> **Activity**
Throughout the material below, count each line in which the word "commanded" appears, then reply with the count only.

> **Data to use**
◇ ◇ ◇
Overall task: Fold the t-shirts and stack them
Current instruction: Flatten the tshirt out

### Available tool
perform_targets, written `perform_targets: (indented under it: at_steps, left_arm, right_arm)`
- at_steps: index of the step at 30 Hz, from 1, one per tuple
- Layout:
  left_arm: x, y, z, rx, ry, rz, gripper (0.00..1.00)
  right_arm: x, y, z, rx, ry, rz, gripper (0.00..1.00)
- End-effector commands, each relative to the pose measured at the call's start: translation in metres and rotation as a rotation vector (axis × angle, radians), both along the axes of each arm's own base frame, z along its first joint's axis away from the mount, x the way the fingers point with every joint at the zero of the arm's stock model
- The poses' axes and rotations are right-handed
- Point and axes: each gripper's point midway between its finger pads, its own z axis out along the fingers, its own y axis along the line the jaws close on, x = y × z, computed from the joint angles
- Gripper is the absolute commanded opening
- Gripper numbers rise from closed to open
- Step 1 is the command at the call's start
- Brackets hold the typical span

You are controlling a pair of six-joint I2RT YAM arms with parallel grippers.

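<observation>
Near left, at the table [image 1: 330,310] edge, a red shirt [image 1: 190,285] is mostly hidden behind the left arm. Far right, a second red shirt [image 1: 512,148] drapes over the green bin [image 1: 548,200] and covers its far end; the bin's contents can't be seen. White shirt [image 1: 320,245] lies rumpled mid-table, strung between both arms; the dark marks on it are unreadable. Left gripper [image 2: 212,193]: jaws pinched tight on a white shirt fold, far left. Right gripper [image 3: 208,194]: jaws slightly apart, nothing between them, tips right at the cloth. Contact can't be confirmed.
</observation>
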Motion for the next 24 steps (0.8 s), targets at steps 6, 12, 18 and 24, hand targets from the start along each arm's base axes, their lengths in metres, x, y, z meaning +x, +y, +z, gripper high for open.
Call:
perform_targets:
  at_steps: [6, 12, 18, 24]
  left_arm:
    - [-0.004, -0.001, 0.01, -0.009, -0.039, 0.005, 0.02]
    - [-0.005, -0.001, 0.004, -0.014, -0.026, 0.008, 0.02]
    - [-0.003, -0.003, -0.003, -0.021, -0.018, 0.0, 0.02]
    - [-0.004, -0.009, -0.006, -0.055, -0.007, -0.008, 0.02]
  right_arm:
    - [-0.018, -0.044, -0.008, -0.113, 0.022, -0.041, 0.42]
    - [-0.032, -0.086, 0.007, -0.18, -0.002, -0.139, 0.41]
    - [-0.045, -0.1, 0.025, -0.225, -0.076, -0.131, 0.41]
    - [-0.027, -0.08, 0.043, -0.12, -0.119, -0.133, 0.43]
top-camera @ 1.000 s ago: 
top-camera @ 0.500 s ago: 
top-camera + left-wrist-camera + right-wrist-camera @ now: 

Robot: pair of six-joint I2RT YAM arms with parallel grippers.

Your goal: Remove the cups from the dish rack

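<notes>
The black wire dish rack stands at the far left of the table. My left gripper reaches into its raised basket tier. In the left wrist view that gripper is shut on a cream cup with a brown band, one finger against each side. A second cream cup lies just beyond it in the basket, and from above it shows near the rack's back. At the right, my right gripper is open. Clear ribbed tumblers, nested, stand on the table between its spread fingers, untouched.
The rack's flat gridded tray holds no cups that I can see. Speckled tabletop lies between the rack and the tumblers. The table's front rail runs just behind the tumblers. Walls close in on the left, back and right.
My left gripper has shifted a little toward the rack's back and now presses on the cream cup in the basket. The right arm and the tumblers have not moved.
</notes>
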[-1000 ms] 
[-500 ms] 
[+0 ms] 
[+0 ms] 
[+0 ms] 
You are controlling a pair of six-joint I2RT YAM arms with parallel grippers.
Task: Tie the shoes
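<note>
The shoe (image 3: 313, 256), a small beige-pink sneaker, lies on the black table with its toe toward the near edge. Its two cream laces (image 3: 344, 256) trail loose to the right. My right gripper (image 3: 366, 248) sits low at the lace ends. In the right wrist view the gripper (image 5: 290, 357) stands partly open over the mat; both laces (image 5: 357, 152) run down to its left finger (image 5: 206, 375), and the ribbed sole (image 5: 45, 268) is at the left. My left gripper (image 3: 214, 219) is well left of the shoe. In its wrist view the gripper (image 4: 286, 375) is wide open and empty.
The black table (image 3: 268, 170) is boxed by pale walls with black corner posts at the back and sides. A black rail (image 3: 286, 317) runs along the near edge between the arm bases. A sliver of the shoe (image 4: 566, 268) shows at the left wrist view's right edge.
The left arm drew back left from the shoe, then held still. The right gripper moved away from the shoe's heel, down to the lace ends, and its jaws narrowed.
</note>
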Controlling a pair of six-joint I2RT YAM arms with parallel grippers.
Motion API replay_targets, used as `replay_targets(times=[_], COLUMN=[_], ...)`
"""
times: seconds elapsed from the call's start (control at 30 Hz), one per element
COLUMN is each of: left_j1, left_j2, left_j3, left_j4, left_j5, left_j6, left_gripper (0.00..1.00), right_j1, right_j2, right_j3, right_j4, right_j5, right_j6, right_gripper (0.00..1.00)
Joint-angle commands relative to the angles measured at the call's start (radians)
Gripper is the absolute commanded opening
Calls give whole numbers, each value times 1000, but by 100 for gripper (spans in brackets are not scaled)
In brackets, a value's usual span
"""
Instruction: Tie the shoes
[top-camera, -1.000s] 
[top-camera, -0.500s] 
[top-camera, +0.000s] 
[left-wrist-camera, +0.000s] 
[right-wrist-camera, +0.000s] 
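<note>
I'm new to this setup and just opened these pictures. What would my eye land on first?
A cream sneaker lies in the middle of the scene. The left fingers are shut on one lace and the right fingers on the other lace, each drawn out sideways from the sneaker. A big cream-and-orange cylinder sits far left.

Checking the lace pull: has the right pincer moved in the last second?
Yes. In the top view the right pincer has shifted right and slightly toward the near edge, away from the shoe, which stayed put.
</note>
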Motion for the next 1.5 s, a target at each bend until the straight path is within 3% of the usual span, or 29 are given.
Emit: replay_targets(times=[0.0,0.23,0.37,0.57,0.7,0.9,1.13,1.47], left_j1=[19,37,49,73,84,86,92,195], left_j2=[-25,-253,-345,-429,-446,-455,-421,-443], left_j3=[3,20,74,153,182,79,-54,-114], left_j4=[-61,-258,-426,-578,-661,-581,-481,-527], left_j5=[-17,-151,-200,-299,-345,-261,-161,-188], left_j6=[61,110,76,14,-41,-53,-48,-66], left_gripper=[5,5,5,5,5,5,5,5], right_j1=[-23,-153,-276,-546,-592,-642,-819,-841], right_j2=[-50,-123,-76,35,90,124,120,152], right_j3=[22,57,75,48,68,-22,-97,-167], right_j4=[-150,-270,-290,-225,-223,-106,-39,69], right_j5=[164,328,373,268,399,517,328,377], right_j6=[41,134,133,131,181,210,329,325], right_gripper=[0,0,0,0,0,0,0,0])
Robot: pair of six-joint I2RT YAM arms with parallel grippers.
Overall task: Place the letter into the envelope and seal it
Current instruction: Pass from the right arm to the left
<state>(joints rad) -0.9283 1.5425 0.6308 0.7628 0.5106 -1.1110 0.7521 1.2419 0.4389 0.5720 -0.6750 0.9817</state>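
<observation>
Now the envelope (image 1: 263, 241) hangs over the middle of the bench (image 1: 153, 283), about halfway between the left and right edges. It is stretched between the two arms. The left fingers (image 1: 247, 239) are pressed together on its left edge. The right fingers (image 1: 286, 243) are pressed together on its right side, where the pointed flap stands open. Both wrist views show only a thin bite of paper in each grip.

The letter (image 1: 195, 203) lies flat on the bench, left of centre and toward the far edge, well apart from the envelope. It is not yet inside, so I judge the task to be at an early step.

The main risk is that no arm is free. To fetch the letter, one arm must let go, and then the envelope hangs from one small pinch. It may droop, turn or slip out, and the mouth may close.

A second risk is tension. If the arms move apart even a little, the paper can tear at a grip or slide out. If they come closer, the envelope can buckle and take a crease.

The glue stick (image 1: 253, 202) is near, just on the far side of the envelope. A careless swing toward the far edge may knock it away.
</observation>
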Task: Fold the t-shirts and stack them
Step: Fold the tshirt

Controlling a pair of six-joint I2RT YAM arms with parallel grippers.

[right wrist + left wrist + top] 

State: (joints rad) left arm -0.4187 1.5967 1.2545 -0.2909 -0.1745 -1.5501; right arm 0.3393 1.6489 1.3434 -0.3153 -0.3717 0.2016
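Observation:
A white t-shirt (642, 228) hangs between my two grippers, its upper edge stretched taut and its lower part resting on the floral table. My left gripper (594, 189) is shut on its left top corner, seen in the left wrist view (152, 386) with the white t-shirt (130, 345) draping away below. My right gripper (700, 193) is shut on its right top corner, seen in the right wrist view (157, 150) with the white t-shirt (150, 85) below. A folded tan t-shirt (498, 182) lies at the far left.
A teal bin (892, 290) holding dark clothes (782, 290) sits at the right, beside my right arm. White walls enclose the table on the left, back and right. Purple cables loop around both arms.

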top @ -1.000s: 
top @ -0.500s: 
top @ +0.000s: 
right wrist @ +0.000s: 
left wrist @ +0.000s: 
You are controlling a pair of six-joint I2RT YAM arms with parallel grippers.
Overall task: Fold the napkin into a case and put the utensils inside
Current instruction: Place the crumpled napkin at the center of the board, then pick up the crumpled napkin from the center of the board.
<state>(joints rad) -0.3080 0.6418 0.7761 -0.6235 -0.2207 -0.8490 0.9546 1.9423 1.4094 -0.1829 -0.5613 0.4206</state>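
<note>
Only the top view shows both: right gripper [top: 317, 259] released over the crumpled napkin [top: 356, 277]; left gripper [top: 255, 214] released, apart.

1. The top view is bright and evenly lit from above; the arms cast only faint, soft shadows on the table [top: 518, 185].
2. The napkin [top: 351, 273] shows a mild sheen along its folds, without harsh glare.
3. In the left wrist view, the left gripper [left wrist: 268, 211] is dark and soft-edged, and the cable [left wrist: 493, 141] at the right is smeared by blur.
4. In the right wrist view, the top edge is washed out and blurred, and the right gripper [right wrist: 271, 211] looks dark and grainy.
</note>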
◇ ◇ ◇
> **Solution to the problem**
2